Today’s screen time included an episode of Friends and one of The Middle. Also, a documentary about the Alabama-Auburn rivalry. (War Eagle, in case anyone is wondering where this family falls.)

I made white bean burgers with red sauce and cauliflower poppers for dinner. There was angel food cake and berries for dessert. We are eating well.

It’s Friday, but that doesn’t mean a whole lot to anyone but me. I do have a little work I need to do this weekend, but I can scatter it in around other things.

The weather has been pretty miserable for the past few days, and I am itching to get outside and try to take a walk. I believe the kids are planning the Backyard Olympics this weekend. I pity the person who is my partner. Hand-eye coordination is not a strength of mine.
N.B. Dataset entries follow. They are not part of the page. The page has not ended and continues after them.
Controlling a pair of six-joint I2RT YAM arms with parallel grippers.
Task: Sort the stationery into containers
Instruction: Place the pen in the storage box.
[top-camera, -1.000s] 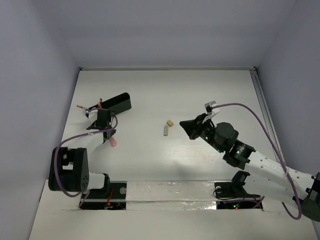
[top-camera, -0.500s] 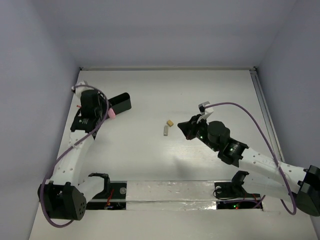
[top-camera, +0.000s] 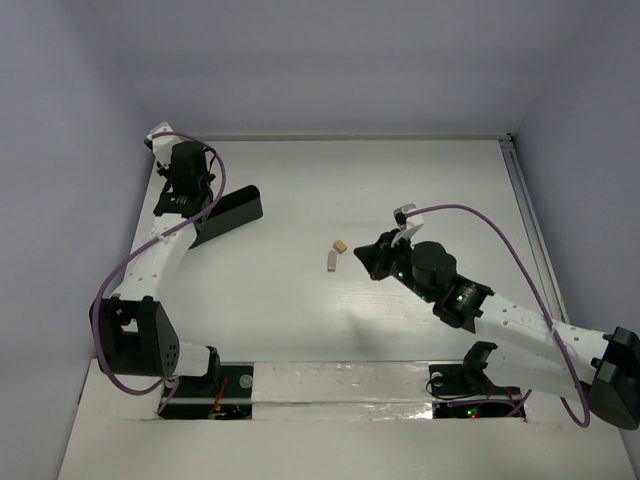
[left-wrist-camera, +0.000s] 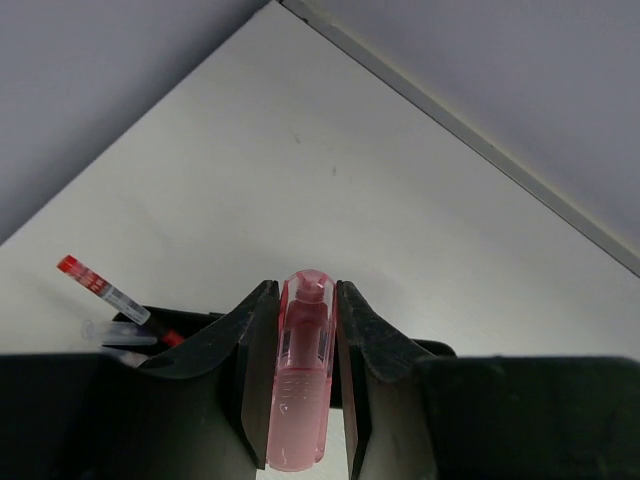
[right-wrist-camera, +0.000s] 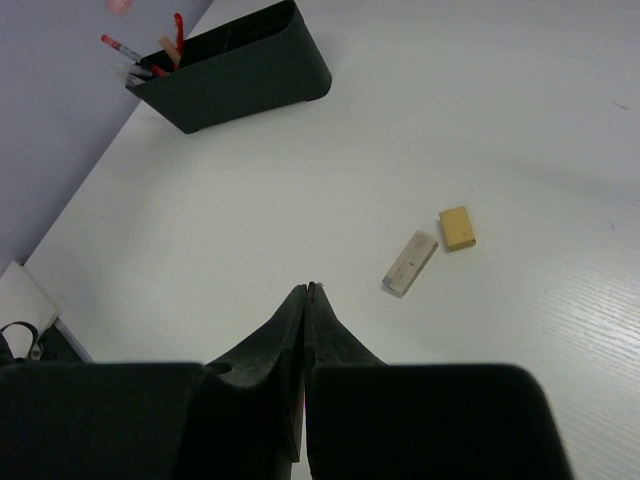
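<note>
The pink capsule-shaped piece (left-wrist-camera: 304, 380) is clamped upright between the jaws of my left gripper (left-wrist-camera: 303, 287), which hangs just above the left end of the long black box (top-camera: 230, 211). Red-capped and clear pens (left-wrist-camera: 103, 291) stick out of that end of the box (left-wrist-camera: 195, 322). My left gripper (top-camera: 182, 198) hides the pink piece in the top view. A beige eraser block (top-camera: 340, 245) and a grey-white one (top-camera: 331, 261) lie mid-table. My right gripper (right-wrist-camera: 308, 289) is shut and empty, hovering a little right of the blocks (right-wrist-camera: 410, 263).
The side wall stands close behind the box at the table's far left. A raised rail (top-camera: 522, 200) runs along the right edge. The right arm's purple cable (top-camera: 500, 225) arcs above the table.
My left arm swung from the near-left of the table back and up over the box's left end, carrying the pink piece. The right gripper crept slightly left.
</note>
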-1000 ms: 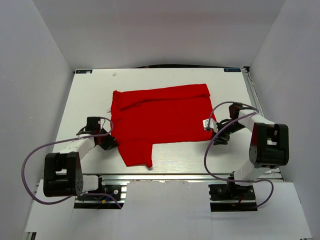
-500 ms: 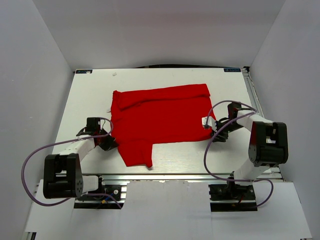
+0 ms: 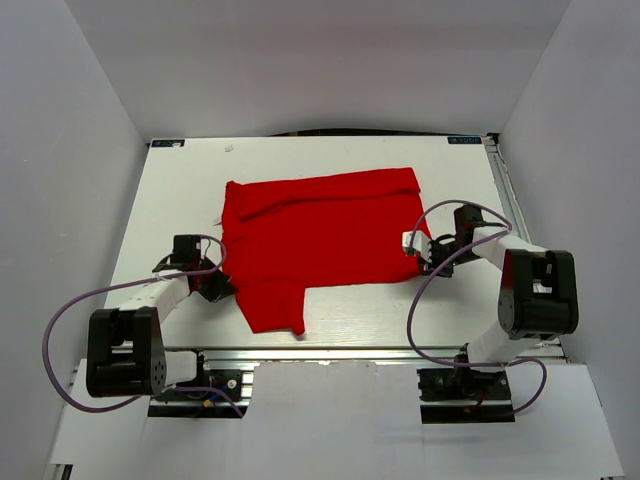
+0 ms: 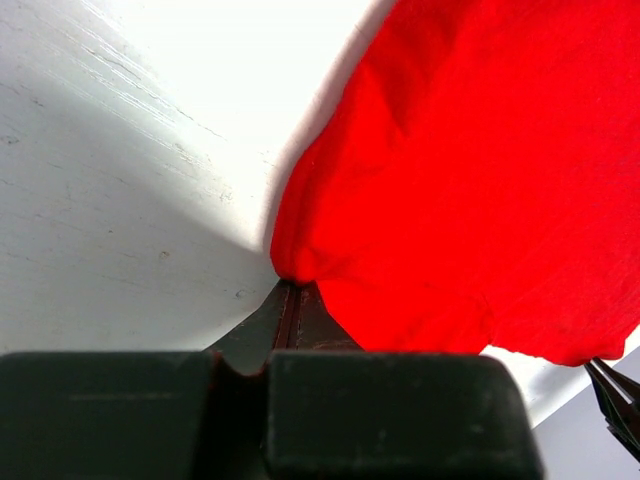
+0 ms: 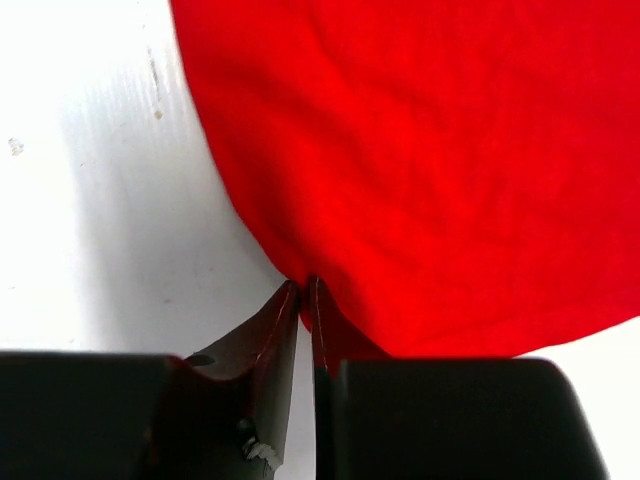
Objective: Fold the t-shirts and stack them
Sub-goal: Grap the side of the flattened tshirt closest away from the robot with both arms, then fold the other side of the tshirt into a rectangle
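Up close at each wrist, fingers (image 4: 258,325) (image 5: 268,322) pinch t-shirt (image 4: 450,180) edges; overhead shows label (image 3: 410,241).

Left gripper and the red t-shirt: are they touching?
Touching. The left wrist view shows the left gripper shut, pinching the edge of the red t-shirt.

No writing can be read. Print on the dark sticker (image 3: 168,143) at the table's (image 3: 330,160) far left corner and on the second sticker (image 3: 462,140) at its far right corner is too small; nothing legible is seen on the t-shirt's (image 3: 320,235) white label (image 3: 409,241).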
I want to be able to write more. To be able to carry a thought forward past one short sentence or three sentence paragraph. To do that I need to sink into myself. To relax into it. It’s hard for me to get there. I am on alert all the time. Aware of where everyone is. Of what needs to be done to keep people safe and healthy and as happy as I can help them to be. I don’t resent this role. It’s one I’ve made and one I’m good at. And right now it is enough.

But once upon a time I wrote longer, deeper, more thoughtful prose. Not just spurts of play-by-play moments of a day, wondering the relevance of these words beyond recording one regular day at a time in the most irregular time of our lives.
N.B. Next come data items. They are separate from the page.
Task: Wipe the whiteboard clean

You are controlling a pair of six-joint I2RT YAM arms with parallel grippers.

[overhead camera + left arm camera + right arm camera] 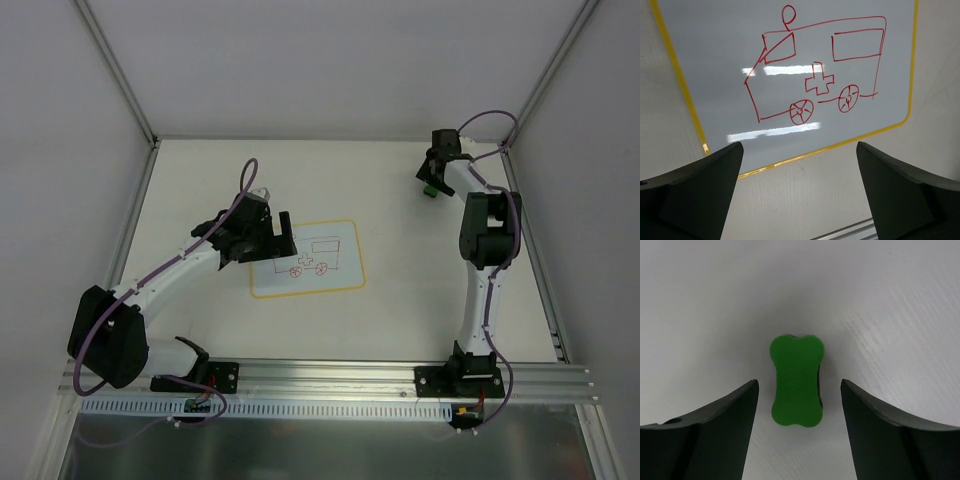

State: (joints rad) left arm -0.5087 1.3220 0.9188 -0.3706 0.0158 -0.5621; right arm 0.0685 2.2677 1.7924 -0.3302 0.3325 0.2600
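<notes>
Right wrist: green block (796, 381) between spread right jaws, apparently untouched; left jaws spread over drawn-on whiteboard (710, 60)

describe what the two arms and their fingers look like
Both match: the left arm and right arm have white links, bulky black joint housings and a purple cable looping alongside. The fingers are matte black, broad wedges with curved inner edges.

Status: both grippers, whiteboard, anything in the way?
Left gripper open, empty, by the yellow-bordered rectangular whiteboard. Red ambulance drawing unerased. Right gripper open, small green bone-shaped block between its jaws, untouched. Nothing lying on the board.
</notes>
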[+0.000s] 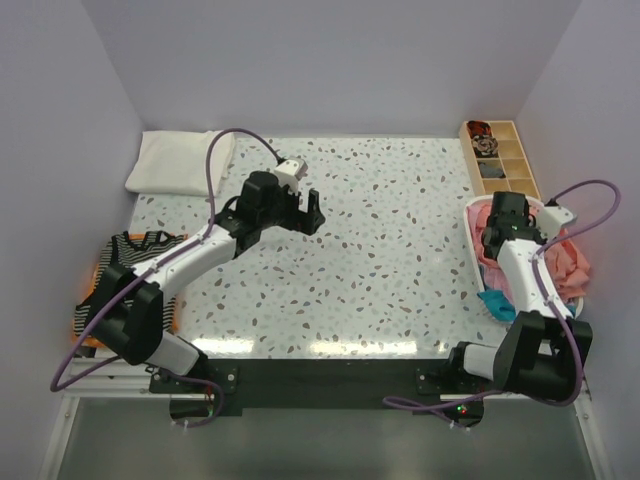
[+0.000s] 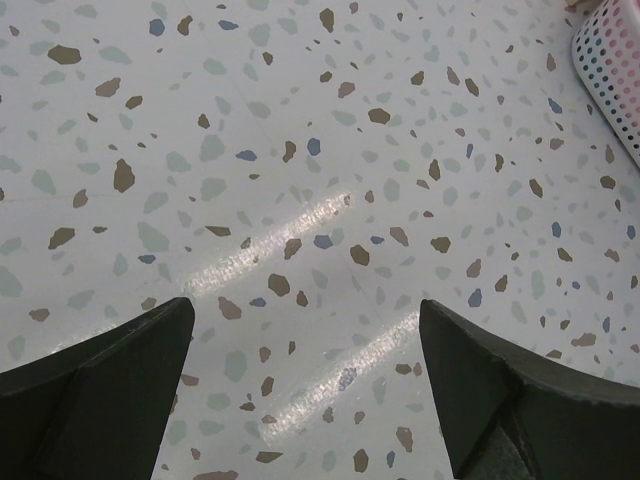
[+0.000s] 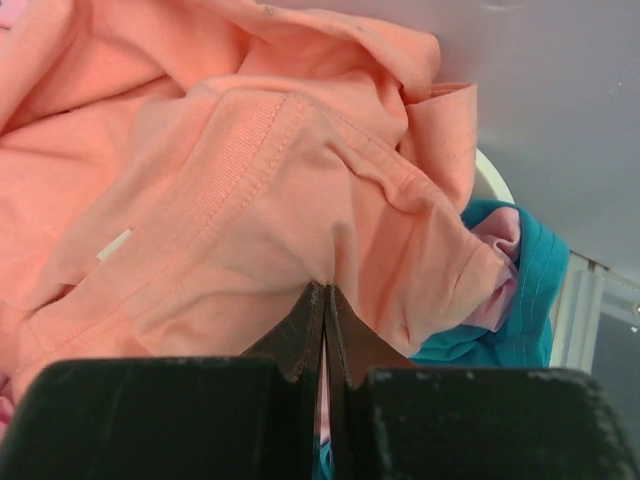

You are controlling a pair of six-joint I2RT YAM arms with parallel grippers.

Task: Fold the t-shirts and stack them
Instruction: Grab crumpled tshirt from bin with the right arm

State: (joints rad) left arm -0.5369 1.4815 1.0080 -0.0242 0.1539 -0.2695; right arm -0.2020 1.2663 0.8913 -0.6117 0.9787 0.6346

Today, deaths worldwide surpassed 100,000. That’s more than three times the total of the town we live in. Or almost the entire capacity of the football stadium of Michigan, where my nephew will attend for college, we hope beginning in August. When I think of the numbers that way, and of how it feels to stand in a large arena, surrounded by people, there for a shared experience, a lump in my throat develops. I picture myself standing in that arena, empty of all the people who should be there but have died.

These are just the average thoughts that go through my head now, on any given day.

This is not normal. It is not a normal I want to live in. I want it to be over and behind us. I want to be sitting behind the fence at the baseball park, watching my daughter play. I want to be recalling for friends how beautiful my other daughter was on stage last weekend in her spring ballet performance. I want to be teaching my son how to drive. Now we don’t know how long before he can get his permit, the step that starts the six-month clock before he can take his road test.

This time will mark us all in some way. My family is resilient. I have every reason to believe that we will come out of this and be more who we already are. I also want to let my kids know that it’s OK to express the frustration. My youngest shared today how much she misses going out. I’m glad she told me this as she was helping me in the kitchen, chopping up the strawberries that I am allergic to so that everyone else could eat them for dessert. I had raspberries on my angel food cake. They were tart and cold and delicious.

We are here for an unknown period of time. I miss going out, too. I have become very good at saying, “I know. It’s awful.” What else is there to say?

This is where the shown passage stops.